Christian Missionary Fellowship International
- Founded: 1949
- Founder: O.D. "Pat" Johnson
- Type: 501(c)(3) religious non-profit corporation under the laws of the State of Indiana, US.
- Focus: Transforming lives and communities
- Location: Indianapolis, Indiana, US, 5525 E. 82nd Street (Mission Service Center);
- Region served: 27 countries
- Method: Transformational impact through church planting, serving the urban poor, international campus ministry, international development, and marketplace ministry.
- Key people: Dr. Kevin (Kip) Lines (Executive Director)
- Website: www.cmfi.org

= Christian Missionary Fellowship International =

Christian organization

Christian Missionary Fellowship International (CMFI or CMF International) is a non-denominational, non-profit, Christian organization that sends out missionaries and partners with Christian ministries around the globe. Based in Indianapolis, CMF has missionaries and ministry partners in more than 25 countries. The purpose of CMFI is to transform lives and communities through church planting, serving the urban poor, international campus ministry, international development, and marketplace ministry.

==History==
CMFI began in 1946 after Christian missionary O.D. "Pat" Johnson traveled to India. During his time there he began to brainstorm different ideas for missionary relations with the countries and communities in which missionaries are stationed. When he arrived back in America, Johnson contacted Christian leaders around the nation to come up with different strategies for the mission's work.
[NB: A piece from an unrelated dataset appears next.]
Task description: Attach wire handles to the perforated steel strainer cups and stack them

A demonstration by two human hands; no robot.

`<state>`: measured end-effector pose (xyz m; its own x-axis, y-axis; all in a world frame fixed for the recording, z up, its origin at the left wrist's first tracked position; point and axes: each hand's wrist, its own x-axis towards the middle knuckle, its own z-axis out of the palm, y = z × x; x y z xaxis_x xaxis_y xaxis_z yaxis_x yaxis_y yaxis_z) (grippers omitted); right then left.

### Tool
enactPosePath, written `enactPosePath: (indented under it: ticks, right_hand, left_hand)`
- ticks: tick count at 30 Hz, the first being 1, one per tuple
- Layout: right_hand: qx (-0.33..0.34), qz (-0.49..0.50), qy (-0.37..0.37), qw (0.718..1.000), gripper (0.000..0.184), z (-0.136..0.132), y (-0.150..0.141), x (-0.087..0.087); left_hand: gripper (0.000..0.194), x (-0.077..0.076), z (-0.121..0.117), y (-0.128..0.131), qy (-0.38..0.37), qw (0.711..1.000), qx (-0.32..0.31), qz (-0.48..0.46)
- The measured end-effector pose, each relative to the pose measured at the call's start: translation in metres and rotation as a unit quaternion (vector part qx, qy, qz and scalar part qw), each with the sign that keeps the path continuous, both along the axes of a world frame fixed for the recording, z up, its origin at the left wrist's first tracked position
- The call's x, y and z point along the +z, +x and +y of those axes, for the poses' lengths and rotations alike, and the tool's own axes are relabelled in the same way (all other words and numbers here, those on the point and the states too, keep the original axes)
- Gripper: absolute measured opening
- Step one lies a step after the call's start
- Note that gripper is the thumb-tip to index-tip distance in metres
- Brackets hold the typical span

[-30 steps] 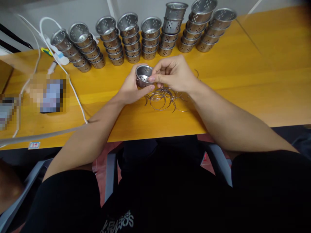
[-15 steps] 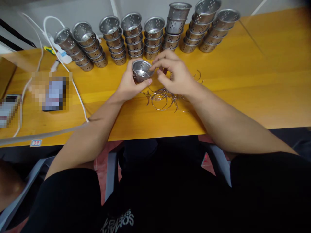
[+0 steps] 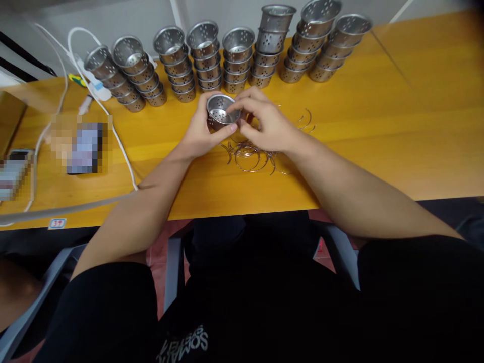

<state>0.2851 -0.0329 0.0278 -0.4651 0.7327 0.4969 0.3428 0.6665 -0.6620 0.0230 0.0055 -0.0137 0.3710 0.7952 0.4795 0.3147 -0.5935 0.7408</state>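
Observation:
In the head view, my left hand is wrapped around a small perforated metal strainer basket, its thumb along the near side. The basket's open top faces up and toward me. My right hand is at the basket's right side, the index finger reaching over the rim into it and the thumb outside near the rim. Whether a thin wire is also between those fingers I cannot make out. Below the right hand, a loose pile of thin curved metal wires lies on the table, partly covered by the hand.
Several stacks of similar strainer baskets line the back of the yellow table. On the left lie a blurred phone, another phone, a white cable and a power strip. Part of another person shows at lower left.
My right hand has shifted slightly left and its index finger now reaches further into the basket. My left hand and the basket have barely moved.

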Motion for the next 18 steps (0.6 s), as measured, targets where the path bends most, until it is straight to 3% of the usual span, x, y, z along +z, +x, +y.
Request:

In 1949 CMFI was founded at Manhattan Bible College in Kansas. During the course of its first year, CMFI sent missionary families into India. During the 1960s CMFI expanded and teams of missionaries began to penetrate countries like Ethiopia and Brazil. In the 1970s and 1980s CMFI had missionaries operating in Kenya, Mexico, Tanzania, Chile, and England. By the next decade teams were also working in Singapore, Benin, Thailand, Ukraine, and the Ivory Coast as were intercultural groups within the United States.
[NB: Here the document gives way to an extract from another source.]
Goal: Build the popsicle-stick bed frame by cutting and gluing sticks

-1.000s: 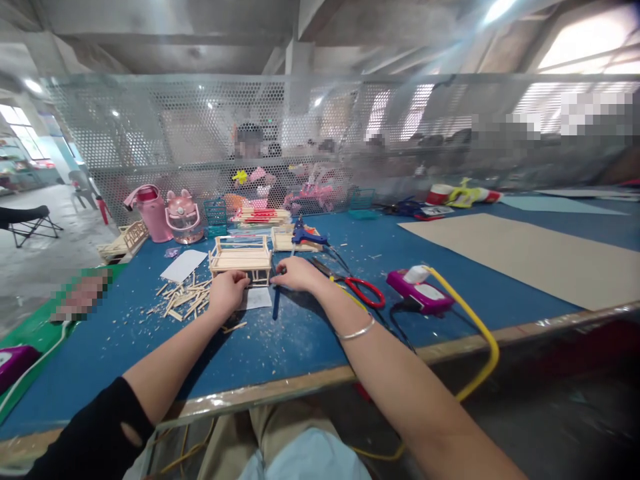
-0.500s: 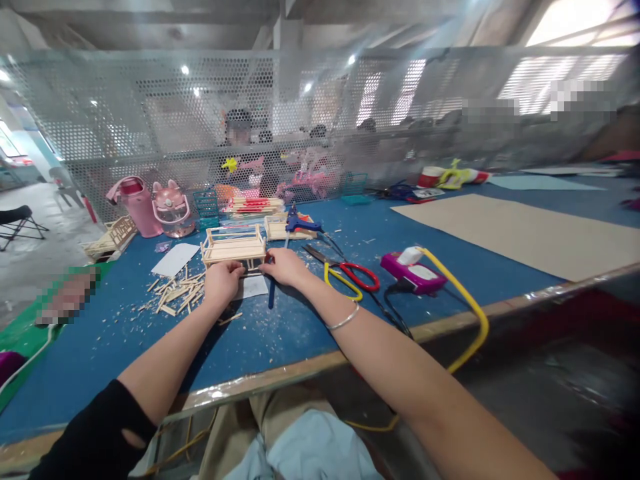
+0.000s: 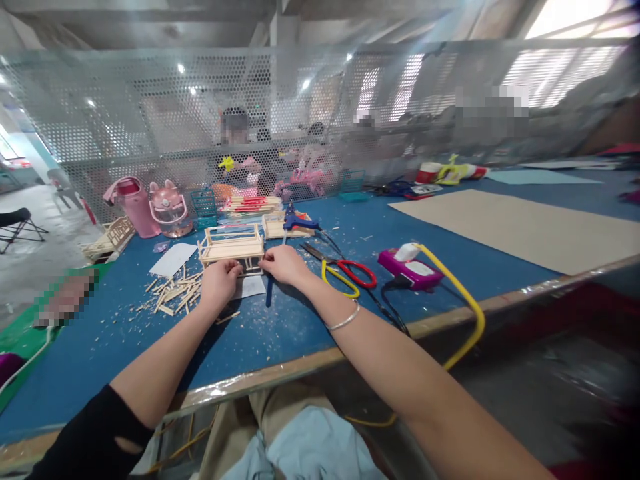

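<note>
A small bench-like model of pale wooden sticks (image 3: 232, 248) stands upright in front of me, with railings along its top. My left hand (image 3: 220, 279) is closed at its lower front, the thumb and finger pinched by a front leg. My right hand (image 3: 284, 264) pinches near the lower right corner of the same model. A thin stick piece seems to run between my fingertips, but it is too small to make out. Beneath lies a white paper (image 3: 251, 287), and a dark blue strip-like tool (image 3: 269, 291) rests below my right hand.
Loose sticks (image 3: 175, 293) lie left of the model. To the right are scissors (image 3: 345, 272), a blue glue gun (image 3: 299, 223) and a purple power socket (image 3: 413, 269) with a yellow cable. Behind stand a pink bottle (image 3: 140, 208), a clear jug (image 3: 171, 212) and a perforated screen (image 3: 190, 133).
Both hands keep their places at the model's lower front. The whole view has shifted slightly, with little else different.
</note>
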Action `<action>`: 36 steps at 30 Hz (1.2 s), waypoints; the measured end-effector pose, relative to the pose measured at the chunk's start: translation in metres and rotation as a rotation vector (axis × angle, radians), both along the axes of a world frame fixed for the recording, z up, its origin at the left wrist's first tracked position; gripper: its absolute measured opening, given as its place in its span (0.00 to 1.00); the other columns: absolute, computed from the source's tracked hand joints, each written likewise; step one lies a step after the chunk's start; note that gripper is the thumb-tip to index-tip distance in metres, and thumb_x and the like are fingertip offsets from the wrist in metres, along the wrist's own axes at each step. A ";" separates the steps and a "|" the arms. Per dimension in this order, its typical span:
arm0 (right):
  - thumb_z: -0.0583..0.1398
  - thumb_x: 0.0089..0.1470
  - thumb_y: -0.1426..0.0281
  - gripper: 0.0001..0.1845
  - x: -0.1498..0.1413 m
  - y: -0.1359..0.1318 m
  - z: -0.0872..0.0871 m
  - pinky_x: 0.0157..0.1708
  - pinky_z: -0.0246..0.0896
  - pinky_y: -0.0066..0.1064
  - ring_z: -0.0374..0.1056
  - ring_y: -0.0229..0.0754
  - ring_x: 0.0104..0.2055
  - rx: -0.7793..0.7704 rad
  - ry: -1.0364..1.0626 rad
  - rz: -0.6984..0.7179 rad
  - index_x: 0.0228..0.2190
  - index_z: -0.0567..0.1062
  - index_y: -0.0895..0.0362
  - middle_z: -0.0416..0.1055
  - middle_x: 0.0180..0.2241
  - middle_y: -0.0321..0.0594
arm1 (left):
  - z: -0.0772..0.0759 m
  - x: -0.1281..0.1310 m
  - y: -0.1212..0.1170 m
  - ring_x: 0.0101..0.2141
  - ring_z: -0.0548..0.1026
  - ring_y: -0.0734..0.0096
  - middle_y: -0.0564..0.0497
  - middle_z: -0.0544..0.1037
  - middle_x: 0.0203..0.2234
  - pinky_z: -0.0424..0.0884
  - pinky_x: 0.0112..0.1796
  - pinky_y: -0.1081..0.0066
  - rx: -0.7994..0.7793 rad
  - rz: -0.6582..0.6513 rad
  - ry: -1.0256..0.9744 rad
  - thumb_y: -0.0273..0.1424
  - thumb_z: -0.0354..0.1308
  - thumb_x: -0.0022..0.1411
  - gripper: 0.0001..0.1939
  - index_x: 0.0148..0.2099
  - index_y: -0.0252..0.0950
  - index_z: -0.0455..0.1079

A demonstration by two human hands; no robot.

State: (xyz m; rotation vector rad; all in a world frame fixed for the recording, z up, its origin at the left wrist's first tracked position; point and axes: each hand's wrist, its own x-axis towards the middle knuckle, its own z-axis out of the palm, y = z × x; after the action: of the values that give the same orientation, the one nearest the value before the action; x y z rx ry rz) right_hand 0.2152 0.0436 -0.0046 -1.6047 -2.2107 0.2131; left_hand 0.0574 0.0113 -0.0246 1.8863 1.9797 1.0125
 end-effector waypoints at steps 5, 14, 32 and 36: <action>0.55 0.46 0.67 0.13 0.004 -0.001 0.005 0.26 0.51 0.24 0.68 0.37 0.31 -0.006 0.002 -0.006 0.29 0.79 0.56 0.76 0.30 0.40 | 0.002 -0.002 -0.004 0.25 0.72 0.71 0.53 0.77 0.23 0.61 0.28 0.74 0.018 -0.060 -0.064 0.34 0.51 0.53 0.10 0.29 0.37 0.72; 0.56 0.43 0.67 0.13 0.005 -0.002 0.005 0.23 0.50 0.24 0.68 0.38 0.29 -0.054 -0.032 0.014 0.28 0.79 0.57 0.76 0.28 0.41 | -0.005 -0.003 -0.005 0.24 0.71 0.71 0.52 0.77 0.23 0.60 0.26 0.74 0.002 -0.097 -0.006 0.35 0.51 0.53 0.11 0.30 0.38 0.74; 0.56 0.44 0.68 0.12 0.004 -0.004 0.006 0.24 0.51 0.23 0.68 0.37 0.29 -0.077 -0.026 0.032 0.28 0.79 0.58 0.76 0.28 0.42 | -0.006 0.001 -0.005 0.26 0.73 0.70 0.51 0.79 0.26 0.62 0.27 0.75 -0.004 -0.048 -0.064 0.33 0.55 0.51 0.09 0.32 0.37 0.74; 0.56 0.44 0.67 0.13 0.003 -0.004 0.007 0.24 0.51 0.24 0.68 0.38 0.30 -0.079 -0.023 0.026 0.28 0.79 0.58 0.76 0.29 0.42 | -0.004 0.002 -0.007 0.26 0.73 0.70 0.51 0.78 0.25 0.61 0.27 0.74 -0.020 -0.036 -0.044 0.34 0.54 0.52 0.10 0.31 0.36 0.74</action>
State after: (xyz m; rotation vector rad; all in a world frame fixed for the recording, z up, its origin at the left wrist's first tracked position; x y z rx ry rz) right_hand 0.2184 0.0397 0.0020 -1.6278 -2.2682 0.2944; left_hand 0.0596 0.0048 -0.0286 1.8666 1.9170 1.0118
There is a CMFI presence in 23 countries and around 183 missionaries are in the field.

==Programs==

===Reach===
Reach is a summer internship program designed by CMFI for college-age students who want to experience missions work over a period of 2–3 months.

===CHE===
Community Health and Evangelism (CHE) is a program that CMFI uses in poor urban and village communities to combine public health improvements and evangelism work. The program is designed to teach members of poor communities about the gospel and about basic sanitation and health promotion.

===Globalscope===
Along with Reach, CMFI has a program for international college campuses called Globalscope. The main purpose of Globalscope is to provide a campus ministry for college students to come to for bible studies and discipleship. Globalscope ministries operate in Brisbane, Montevideo, Santiago, Puebla, Bangkok, Salamanca, Birmingham, Edinburgh, Erlangen, Viña del Mar, València, Nottingham, Maastricht, and Tübingen.
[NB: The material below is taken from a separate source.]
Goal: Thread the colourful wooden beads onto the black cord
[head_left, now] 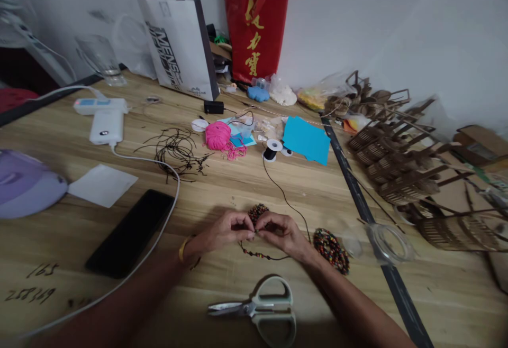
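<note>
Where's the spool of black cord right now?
In the head view, the spool of black cord stands just right of centre, beyond the right hand, between the pink yarn ball on its left and the blue sheets on its right.

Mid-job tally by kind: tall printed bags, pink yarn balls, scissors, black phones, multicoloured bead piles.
White printed bag, red printed bag: 2
Pink yarn ball: 1
Pale-handled metal scissors: 1
Black rectangular phone: 1
Multicoloured middle bead pile, multicoloured right bead pile: 2
Total: 7
</note>
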Tool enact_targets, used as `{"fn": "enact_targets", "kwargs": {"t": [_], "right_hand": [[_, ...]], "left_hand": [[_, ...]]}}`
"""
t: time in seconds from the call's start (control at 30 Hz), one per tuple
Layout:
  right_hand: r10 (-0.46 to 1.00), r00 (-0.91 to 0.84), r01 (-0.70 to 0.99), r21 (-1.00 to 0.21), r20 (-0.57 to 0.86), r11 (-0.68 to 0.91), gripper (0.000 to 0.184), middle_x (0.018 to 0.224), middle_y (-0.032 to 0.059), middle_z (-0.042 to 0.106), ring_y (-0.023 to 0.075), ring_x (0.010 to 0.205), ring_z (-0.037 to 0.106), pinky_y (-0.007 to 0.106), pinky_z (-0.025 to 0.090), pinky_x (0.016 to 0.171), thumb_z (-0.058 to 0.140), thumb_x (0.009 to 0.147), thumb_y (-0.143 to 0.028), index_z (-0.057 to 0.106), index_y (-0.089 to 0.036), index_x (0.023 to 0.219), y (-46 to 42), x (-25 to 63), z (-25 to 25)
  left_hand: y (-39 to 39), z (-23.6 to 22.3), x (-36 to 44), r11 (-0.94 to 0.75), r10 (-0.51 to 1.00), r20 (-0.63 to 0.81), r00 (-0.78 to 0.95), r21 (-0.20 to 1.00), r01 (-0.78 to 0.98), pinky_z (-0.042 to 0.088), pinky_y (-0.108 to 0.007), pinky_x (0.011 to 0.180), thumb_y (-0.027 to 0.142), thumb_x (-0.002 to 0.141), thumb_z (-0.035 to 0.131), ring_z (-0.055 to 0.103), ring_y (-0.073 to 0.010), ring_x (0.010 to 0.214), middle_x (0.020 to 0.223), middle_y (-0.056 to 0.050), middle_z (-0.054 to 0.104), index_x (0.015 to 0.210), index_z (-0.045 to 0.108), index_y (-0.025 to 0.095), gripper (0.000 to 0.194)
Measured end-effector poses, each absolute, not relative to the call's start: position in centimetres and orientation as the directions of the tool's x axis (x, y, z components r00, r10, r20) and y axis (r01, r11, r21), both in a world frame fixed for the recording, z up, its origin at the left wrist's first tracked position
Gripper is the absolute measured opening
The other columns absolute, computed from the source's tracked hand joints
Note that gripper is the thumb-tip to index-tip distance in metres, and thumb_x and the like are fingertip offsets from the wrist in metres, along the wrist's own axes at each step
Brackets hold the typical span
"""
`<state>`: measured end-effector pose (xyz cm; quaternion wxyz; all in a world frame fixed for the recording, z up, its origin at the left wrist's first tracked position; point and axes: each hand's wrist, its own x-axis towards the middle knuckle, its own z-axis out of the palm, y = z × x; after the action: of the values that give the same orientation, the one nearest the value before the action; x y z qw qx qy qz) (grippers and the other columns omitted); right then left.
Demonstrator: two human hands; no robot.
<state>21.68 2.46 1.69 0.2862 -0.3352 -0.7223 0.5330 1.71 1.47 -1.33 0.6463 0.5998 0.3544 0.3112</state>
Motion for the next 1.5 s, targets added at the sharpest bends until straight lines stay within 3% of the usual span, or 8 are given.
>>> {"fn": "enact_targets", "kwargs": {"t": [0.43, 1.5], "right_hand": [[0.754, -0.653, 0.184, -0.951, 0.07, 0.248, 0.017, 0.077, 0.0039, 0.061, 0.0143, 0.073, 0.056, 0.024, 0.044, 0.067, 0.061, 0.084, -0.032, 0.063, -0.015, 0.081, 2.37, 21.73, 2.04], [0.759, -0.651, 0.202, -0.958, 0.023, 0.203, 0.02, 0.079, 0.0051, 0.063, 0.0143, 0.074, 0.056, 0.025, 0.044, 0.067, 0.061, 0.085, -0.034, 0.065, -0.014, 0.083, 2.56, 21.78, 1.93]], "left_hand": [[1.47, -0.69, 1.7, 0.04, 0.826, -0.063, 0.56, 0.998, 0.052, 0.039, -0.019, 0.057, 0.03, 0.076, 0.065, 0.049, -0.0094, 0.061, 0.065, 0.001, 0.057, 0.074, 0.062, 0.011, 0.019], [1.4, -0.64, 1.63, 0.049, 0.821, -0.07, 0.566, 0.997, 0.051, 0.041, -0.019, 0.059, 0.03, 0.076, 0.065, 0.05, -0.0096, 0.062, 0.067, 0.0, 0.058, 0.076, 0.064, 0.011, 0.019]]}}
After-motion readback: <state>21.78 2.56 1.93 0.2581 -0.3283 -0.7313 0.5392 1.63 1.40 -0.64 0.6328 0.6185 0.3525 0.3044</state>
===Bi-vocational Ministry===
CMFI's Bi-vocational Ministry is specifically for sending missionaries with other vocations into countries that do not allow Christian missionaries to obtain visas. People who serve with the Bi-vocational Ministry have a traditional occupation or set of skills and the ability to act as a full-time missionary.

===Microfinancing===
Because of the poor economic conditions of many of the countries in which CMFI works, it also provides information on microfinance to the communities it serves. An example of this kind of ministry is with Hope International, with which CMFI partners. Usually a group from a poor or impoverished community will receive training in basic trades, bookkeeping and marketing. Each new business will receive a small loan to get it off the ground. Microfinancing plays a large role in CHE.

===AIDS/HIV crisis===
Because of the growing number of those afflicted with AIDS, CMFI, using the Community Health and Evangelism program, tries to raise awareness about this epidemic. The CHE program educates communities on how AIDS/HIV spreads and advocates abstinence as a prevention method. CMFI provides care for families who are suffering from this disease.